Problem ->
Could you set down exactly the lines of the data below, starting at the one that holds "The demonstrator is" and ending at the one that holds "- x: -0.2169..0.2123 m", both included, and only those?

::: Data section :::

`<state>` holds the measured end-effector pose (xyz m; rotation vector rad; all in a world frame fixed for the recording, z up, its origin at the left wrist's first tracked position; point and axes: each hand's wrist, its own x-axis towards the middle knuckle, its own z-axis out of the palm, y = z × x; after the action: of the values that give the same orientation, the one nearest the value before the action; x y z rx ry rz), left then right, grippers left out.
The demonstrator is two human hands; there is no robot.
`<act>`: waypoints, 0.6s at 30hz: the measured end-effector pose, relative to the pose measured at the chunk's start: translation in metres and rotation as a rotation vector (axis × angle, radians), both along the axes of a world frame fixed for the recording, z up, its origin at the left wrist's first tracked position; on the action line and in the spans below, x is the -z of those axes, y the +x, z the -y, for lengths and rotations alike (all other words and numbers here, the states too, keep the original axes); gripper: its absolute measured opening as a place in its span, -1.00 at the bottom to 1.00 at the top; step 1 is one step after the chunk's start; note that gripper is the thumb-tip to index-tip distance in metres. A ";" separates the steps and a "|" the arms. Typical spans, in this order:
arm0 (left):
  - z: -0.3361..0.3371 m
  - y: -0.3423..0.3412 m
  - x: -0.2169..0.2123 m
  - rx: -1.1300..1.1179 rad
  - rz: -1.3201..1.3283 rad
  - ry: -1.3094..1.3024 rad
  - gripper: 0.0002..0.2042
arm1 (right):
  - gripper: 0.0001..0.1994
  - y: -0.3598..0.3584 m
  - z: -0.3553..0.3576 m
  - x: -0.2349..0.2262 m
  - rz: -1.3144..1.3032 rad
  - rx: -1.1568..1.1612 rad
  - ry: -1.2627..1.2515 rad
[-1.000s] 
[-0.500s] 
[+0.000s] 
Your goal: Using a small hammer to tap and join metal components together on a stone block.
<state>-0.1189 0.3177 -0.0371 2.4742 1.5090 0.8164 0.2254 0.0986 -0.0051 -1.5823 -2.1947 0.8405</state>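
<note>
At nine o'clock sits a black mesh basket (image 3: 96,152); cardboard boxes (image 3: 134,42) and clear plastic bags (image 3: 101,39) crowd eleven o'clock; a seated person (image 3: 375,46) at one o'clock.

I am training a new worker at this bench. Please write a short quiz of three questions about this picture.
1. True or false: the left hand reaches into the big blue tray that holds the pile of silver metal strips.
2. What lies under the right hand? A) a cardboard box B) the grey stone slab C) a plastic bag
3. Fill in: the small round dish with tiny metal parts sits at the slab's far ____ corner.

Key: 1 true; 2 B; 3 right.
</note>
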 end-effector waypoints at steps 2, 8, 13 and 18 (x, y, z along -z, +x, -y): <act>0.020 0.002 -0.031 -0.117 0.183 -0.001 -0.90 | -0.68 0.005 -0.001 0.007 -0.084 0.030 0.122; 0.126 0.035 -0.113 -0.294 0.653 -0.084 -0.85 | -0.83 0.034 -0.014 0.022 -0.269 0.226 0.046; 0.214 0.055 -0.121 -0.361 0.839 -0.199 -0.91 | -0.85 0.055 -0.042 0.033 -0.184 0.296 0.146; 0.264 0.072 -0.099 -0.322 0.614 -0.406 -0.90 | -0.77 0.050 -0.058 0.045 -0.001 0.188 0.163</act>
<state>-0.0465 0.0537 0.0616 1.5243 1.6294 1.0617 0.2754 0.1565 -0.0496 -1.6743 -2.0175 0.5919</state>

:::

Task solution ->
The demonstrator is two human hands; there is no robot.
`<act>`: waypoints, 0.6s at 30hz: the measured end-effector pose, relative to the pose measured at the chunk's start: translation in metres and rotation as a rotation vector (axis × angle, radians), both along the axes of a world frame fixed for the recording, z up, its origin at the left wrist's first tracked position; on the action line and in the spans below, x is the -z of those axes, y the +x, z the -y, for lengths and rotations alike (all other words and numbers here, the states too, keep the original axes); gripper: its absolute measured opening as a place in its span, -1.00 at the bottom to 1.00 at the top; step 1 is one step after the chunk's start; note that gripper is the thumb-tip to index-tip distance in metres. A ";" separates the steps and a "|" the arms. Typical spans, in this order:
arm0 (left):
  - z: -0.3361..0.3371 m
  - y: -0.3423..0.3412 m
  - x: -0.2169..0.2123 m

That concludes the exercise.